To successfully manage fisheries, factors in the environment that affect fish — like food sources, predators and habitat — should be considered as part of a holistic management plan.
That approach is gaining traction in fisheries management, but there has been no broad-scale evaluation of whether considering these ecosystem factors makes any economic sense for the commercial fishing industry. In these often profitable and competitive markets, that question has lacked the evidence to rule one way or another.
A team of ecologists and economists has addressed that question in the first study to test whether real-life ecological interactions produce economic benefits for the fishing industry. The results were published online last week in the Proceedings of the National Academy of Sciences.

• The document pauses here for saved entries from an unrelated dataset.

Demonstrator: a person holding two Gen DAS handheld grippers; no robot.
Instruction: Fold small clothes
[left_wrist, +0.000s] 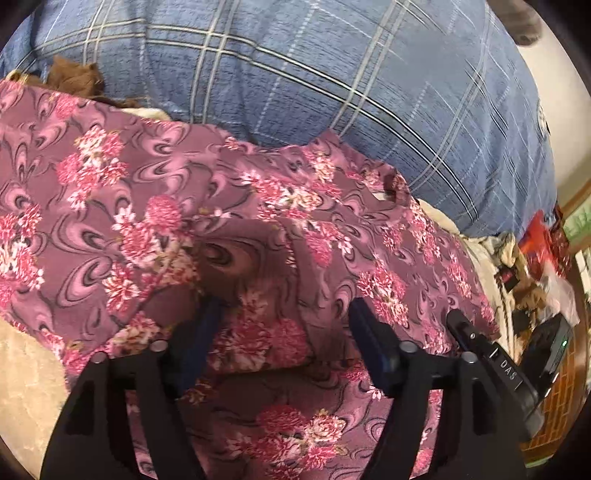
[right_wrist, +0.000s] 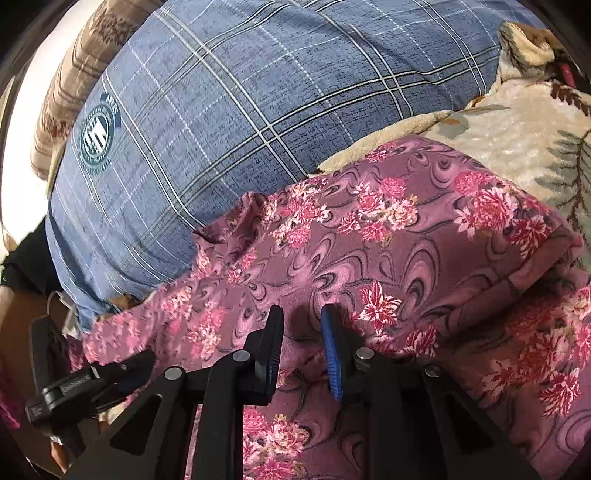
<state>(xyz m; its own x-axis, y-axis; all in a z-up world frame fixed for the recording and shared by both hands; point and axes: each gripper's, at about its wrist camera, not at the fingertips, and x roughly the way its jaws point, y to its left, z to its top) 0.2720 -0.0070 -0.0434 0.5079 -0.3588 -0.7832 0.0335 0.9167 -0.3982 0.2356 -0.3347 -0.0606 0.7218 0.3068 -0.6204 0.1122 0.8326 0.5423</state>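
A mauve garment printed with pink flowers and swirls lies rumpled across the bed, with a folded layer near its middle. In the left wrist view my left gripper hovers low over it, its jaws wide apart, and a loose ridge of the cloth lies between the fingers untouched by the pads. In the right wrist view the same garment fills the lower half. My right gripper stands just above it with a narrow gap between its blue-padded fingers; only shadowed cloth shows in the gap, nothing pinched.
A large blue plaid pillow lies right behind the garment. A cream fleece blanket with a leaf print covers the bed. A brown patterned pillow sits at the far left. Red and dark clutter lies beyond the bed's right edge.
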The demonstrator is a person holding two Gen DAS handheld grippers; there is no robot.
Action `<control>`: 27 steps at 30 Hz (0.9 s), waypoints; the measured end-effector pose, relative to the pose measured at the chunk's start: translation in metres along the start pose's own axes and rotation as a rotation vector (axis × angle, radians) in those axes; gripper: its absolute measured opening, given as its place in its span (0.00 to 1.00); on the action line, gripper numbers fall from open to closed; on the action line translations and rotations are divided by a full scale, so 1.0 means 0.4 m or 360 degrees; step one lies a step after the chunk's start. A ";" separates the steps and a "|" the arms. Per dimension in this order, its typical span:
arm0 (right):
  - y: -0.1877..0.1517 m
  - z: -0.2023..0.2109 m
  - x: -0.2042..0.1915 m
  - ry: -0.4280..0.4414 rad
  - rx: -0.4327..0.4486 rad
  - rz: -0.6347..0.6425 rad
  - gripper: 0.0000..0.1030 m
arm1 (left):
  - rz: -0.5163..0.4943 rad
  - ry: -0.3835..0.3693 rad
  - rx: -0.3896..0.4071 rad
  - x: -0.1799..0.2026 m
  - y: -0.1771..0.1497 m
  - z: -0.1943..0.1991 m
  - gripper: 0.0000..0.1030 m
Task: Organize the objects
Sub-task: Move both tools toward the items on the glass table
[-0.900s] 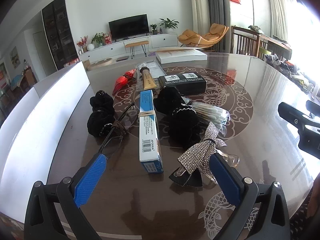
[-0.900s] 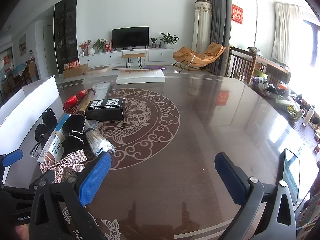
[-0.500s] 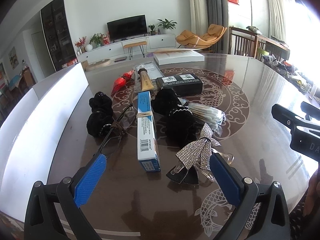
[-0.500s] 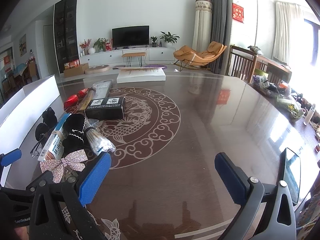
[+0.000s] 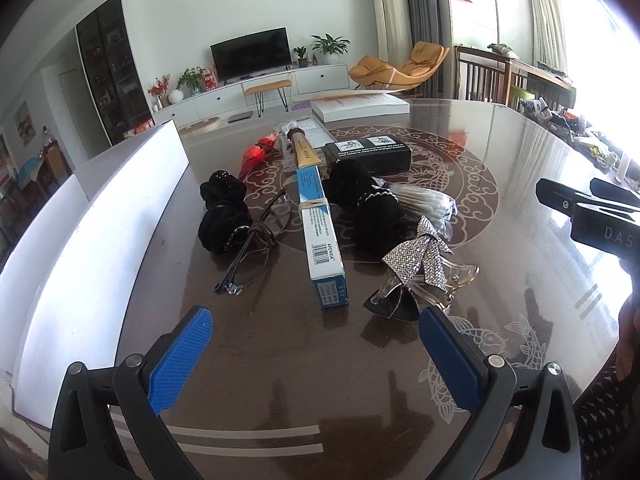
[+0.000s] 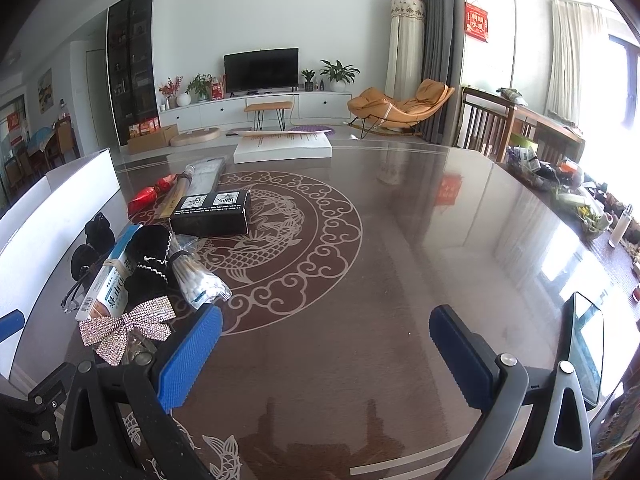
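1. The left gripper point(image 5: 312, 340) is seen with jaws spread to their widest; nothing is held between the blue pads, only bare table point(image 5: 280, 384).
2. The right gripper point(image 6: 320, 344) is likewise fully spread and empty, over bare tabletop.
3. The clutter is laid out ahead of the left jaws. The blue-and-white carton point(image 5: 322, 240) is lined up with the gap, its near end just beyond the fingertips.
4. The rhinestone bow clip point(image 5: 420, 260) is found just ahead of the left gripper's right finger; the eyeglasses point(image 5: 252, 256) lie ahead of its left finger.
5. From the right gripper, the same pile is seen off to the left of its left finger; the bow clip point(image 6: 128, 328) lies just beside that finger.
6. Counts noted: two black scrunchie bundles point(image 5: 222, 216) point(image 5: 368, 208), one bag of cotton swabs point(image 5: 424, 204), one black box point(image 5: 368, 152), one tan tube point(image 5: 304, 152), one red wrapped item point(image 5: 260, 150), one carton, one pair of glasses, one bow clip.
7. A white board point(image 5: 100, 216) is stood well to the left of the left jaws.
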State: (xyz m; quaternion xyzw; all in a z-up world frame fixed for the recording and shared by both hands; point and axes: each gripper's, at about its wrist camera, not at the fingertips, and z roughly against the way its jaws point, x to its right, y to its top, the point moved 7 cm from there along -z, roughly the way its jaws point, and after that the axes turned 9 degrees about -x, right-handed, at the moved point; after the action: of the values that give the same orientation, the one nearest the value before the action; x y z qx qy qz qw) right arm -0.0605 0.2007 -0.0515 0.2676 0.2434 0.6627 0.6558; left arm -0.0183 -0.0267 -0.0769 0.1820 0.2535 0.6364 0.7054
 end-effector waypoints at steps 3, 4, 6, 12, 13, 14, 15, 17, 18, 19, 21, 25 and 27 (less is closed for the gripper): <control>-0.004 -0.003 -0.001 0.0003 -0.0011 0.0009 1.00 | 0.0012 0.0003 -0.0034 -0.010 -0.015 -0.014 1.00; -0.005 -0.005 -0.004 0.0004 -0.0015 0.0012 1.00 | 0.0013 0.0003 -0.0041 -0.011 -0.019 -0.018 1.00; -0.008 -0.010 -0.008 0.0009 -0.0028 0.0021 1.00 | 0.0006 0.0011 -0.0049 -0.012 -0.024 -0.025 1.00; -0.017 -0.024 -0.019 0.0036 -0.0070 0.0048 1.00 | 0.0006 0.0021 -0.0108 -0.012 -0.043 -0.061 1.00; -0.018 -0.025 -0.022 0.0040 -0.0076 0.0054 1.00 | 0.0007 0.0019 -0.0119 -0.012 -0.046 -0.066 1.00; -0.019 -0.025 -0.024 0.0044 -0.0080 0.0060 1.00 | 0.0005 0.0022 -0.0128 -0.012 -0.048 -0.071 1.00; -0.021 -0.027 -0.029 0.0047 -0.0086 0.0069 1.00 | 0.0002 0.0027 -0.0135 -0.011 -0.050 -0.076 1.00; -0.021 -0.028 -0.034 0.0050 -0.0089 0.0080 1.00 | -0.0004 0.0032 -0.0145 -0.009 -0.055 -0.083 1.00; -0.021 -0.029 -0.036 0.0051 -0.0090 0.0086 1.00 | -0.0005 0.0035 -0.0151 -0.009 -0.056 -0.086 1.00; -0.020 -0.029 -0.039 0.0051 -0.0090 0.0091 1.00 | -0.0005 0.0037 -0.0158 -0.009 -0.058 -0.089 1.00; -0.021 -0.030 -0.042 0.0053 -0.0093 0.0097 1.00 | -0.0002 0.0038 -0.0174 -0.008 -0.060 -0.096 1.00; -0.023 -0.032 -0.041 0.0059 -0.0105 0.0096 1.00 | -0.0005 0.0042 -0.0193 -0.008 -0.061 -0.103 1.00; -0.025 -0.036 -0.042 0.0065 -0.0117 0.0096 1.00 | -0.0009 0.0050 -0.0199 -0.008 -0.060 -0.107 1.00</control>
State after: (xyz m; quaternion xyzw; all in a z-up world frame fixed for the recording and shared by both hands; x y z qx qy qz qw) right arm -0.0629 0.1845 -0.0694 0.2368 0.2242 0.6959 0.6398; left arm -0.0242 -0.0355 -0.1250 0.1269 0.2248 0.6518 0.7132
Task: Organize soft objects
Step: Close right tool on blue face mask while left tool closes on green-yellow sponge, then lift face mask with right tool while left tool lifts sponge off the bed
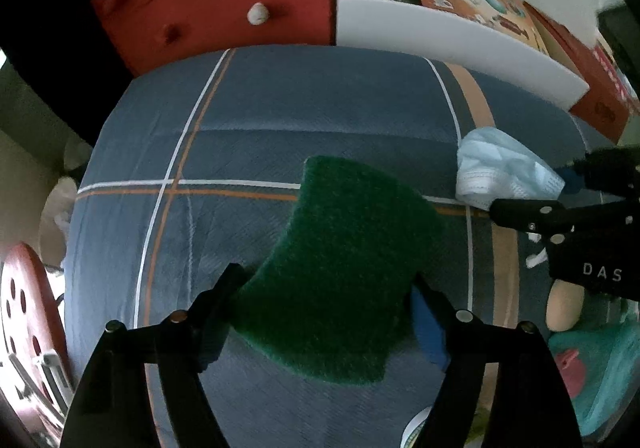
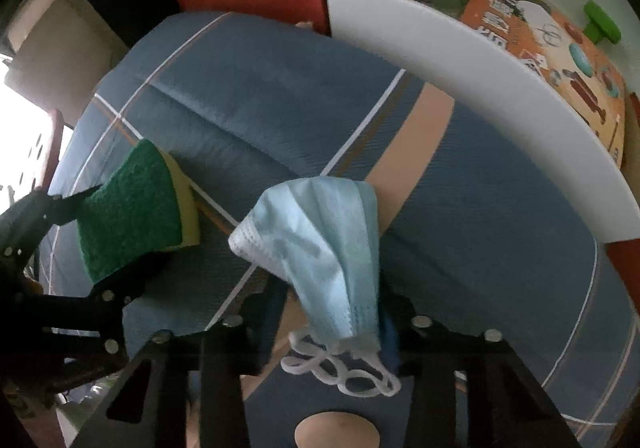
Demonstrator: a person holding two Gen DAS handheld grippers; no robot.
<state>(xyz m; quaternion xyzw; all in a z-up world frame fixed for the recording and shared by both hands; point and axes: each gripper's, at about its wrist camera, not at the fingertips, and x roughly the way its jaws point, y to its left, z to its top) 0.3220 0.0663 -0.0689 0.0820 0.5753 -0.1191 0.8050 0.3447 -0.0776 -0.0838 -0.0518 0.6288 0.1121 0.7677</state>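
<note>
On the blue plaid cushion [image 1: 280, 120], the left gripper [image 1: 324, 300] is clamping the green-and-yellow scouring sponge [image 1: 340, 268] while the right gripper [image 2: 332, 312] is pinching the pale-blue pleated face mask [image 2: 320, 244] (neither yet sorted).

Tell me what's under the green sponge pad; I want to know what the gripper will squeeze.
Under the sponge's green pad sits a yellow foam layer, showing along its right edge in the right wrist view. It lies on the blue striped cloth. The cloth directly beneath is covered.

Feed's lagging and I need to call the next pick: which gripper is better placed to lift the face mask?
Right. The right gripper already has the face mask between its fingers, while the left gripper is occupied around the green sponge.
</note>
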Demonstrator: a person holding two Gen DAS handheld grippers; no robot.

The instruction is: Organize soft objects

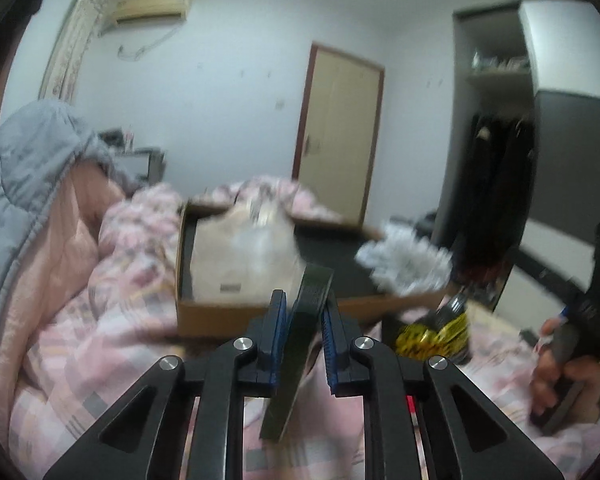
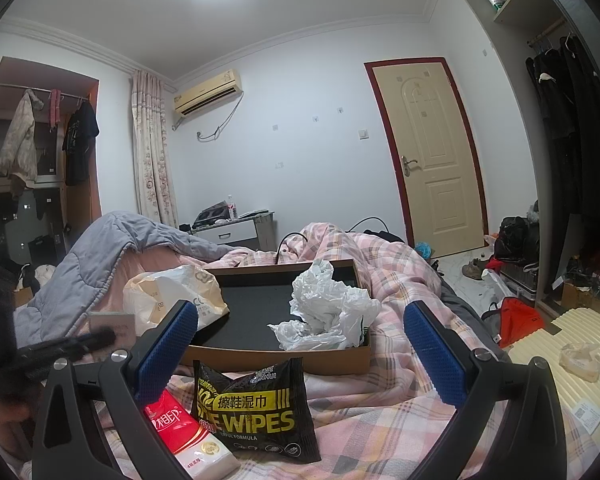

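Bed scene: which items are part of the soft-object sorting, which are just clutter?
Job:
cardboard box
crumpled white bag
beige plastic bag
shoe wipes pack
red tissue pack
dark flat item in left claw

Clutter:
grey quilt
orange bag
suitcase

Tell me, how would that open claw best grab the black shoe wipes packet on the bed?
The right gripper is open, and the black wipes packet lies between its fingers, tilted up toward the cardboard box. Probably best to come straight down and pinch across its puffy middle: the crimped ends look thin and slippery.
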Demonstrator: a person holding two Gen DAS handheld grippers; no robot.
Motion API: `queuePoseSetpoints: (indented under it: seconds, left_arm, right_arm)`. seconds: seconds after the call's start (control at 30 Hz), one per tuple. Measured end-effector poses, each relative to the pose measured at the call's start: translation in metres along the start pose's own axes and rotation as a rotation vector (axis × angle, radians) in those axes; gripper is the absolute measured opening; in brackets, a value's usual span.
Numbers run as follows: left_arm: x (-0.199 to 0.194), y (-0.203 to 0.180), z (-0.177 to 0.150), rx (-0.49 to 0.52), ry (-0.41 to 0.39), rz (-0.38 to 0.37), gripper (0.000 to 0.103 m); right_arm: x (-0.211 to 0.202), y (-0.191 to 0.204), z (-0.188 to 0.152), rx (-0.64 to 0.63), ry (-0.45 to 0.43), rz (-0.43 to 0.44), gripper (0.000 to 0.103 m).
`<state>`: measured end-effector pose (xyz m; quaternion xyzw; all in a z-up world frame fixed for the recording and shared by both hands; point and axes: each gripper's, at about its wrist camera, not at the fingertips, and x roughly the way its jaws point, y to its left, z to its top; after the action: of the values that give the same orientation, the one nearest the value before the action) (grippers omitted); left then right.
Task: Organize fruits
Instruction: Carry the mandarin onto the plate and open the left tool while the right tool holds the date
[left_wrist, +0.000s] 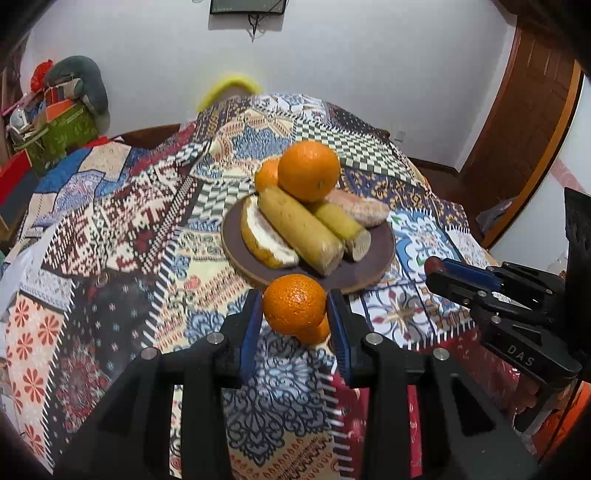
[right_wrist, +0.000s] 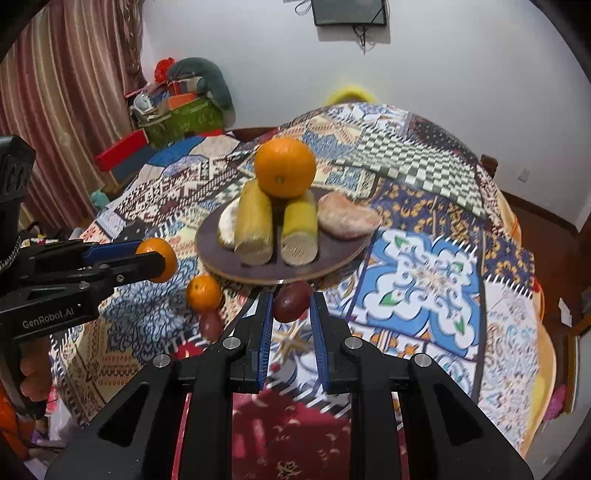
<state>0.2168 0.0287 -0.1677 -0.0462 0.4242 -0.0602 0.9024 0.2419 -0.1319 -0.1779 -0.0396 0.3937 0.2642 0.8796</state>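
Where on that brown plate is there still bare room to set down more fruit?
The brown plate is bare along its near rim, in front of the two cut yellow pieces, and a little at its right edge below the peeled segment. The middle and back are crowded, with the big orange stacked on top.

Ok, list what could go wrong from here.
1. The big orange sits atop two bananas on the plate; adding fruit could knock it off.
2. The left gripper holds a round orange only by its sides; it could slip out.
3. The right gripper pinches a small dark fruit; squeezing might bruise it.
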Motion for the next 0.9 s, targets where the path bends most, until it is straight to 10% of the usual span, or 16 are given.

"Going into this, I shared the belief that because we know species are connected, ignoring that connection is potentially putting ecosystems in harm. What we really found was a much more nuanced benefit," said lead author Tim Essington, a University of Washington professor of aquatic and fishery sciences. "Rather than enhancing economic benefits, the holistic approaches to natural resource management are better viewed as a way to more equitably distribute risk and reward across different users."
The researchers found that economic benefits were minor when ecological interactions were factored into the equation. Instead, this ecosystem-based approach offers other benefits to the fishing industry — namely, a simple set of rules to avoid scenarios that could cause a worst-case outcome for fishes and their surrounding environments.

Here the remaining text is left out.